EXERCISE BRIEF: Each line below from the one containing "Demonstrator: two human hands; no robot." through the one containing "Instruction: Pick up" is to be given again exactly, and no line outside that span.

MATERIAL FOR THIS TASK:
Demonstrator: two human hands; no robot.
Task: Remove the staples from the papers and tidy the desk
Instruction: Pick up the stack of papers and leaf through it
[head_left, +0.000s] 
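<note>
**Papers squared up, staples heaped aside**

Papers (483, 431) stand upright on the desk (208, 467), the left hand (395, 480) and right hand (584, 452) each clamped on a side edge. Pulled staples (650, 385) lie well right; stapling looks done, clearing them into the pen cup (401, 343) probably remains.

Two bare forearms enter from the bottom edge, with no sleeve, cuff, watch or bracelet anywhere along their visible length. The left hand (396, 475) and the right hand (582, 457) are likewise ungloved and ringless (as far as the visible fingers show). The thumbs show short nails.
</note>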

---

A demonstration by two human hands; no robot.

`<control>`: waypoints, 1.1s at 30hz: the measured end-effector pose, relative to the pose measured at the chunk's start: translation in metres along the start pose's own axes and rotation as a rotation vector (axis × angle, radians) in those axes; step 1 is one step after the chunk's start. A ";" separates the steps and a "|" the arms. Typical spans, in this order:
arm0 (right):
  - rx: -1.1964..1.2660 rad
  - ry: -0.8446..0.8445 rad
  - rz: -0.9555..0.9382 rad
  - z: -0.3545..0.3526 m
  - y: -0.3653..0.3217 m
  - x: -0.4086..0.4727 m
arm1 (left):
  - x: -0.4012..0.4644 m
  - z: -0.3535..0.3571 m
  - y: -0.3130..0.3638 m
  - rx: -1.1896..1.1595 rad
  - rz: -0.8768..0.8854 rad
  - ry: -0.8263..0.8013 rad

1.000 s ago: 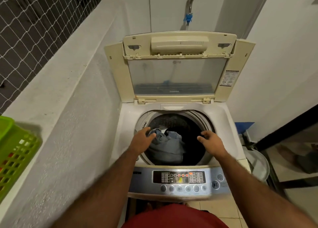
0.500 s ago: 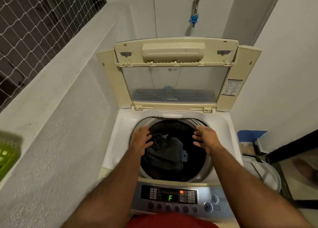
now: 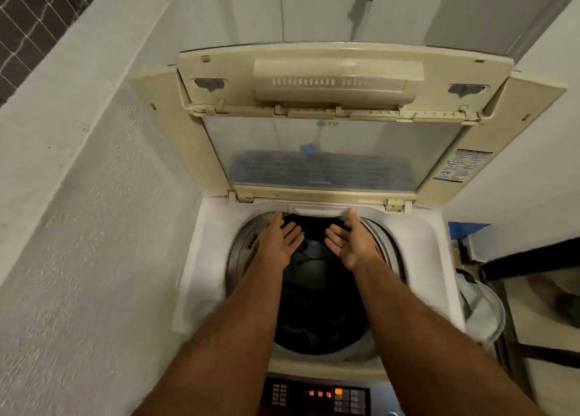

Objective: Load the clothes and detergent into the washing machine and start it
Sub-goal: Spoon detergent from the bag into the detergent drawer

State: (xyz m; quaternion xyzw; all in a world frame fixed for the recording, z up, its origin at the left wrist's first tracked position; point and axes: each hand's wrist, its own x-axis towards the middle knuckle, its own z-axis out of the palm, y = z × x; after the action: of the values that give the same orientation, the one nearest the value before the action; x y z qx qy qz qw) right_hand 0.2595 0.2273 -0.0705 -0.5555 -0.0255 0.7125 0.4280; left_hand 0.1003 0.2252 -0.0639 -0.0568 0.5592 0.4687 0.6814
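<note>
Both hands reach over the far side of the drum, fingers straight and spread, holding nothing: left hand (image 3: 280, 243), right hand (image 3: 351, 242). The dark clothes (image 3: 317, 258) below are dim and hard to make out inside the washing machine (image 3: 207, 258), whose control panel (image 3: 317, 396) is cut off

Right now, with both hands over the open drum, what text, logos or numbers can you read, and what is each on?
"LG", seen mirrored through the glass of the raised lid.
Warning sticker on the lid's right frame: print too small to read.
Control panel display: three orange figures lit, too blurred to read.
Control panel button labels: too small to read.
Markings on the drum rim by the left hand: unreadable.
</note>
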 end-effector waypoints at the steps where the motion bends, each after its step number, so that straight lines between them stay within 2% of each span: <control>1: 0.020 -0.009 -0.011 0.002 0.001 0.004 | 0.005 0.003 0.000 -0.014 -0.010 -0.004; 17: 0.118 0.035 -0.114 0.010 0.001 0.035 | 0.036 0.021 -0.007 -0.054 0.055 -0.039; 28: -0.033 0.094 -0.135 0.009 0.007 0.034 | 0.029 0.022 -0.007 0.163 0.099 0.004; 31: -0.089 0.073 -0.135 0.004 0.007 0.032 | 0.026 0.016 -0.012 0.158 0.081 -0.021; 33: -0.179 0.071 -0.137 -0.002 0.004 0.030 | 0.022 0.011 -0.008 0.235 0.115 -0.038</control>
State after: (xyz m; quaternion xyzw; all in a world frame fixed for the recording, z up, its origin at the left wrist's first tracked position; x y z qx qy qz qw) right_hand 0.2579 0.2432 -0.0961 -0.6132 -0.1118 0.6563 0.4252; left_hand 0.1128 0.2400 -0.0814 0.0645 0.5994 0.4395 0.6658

WRITTEN RESPONSE:
Demonstrator: two human hands; no robot.
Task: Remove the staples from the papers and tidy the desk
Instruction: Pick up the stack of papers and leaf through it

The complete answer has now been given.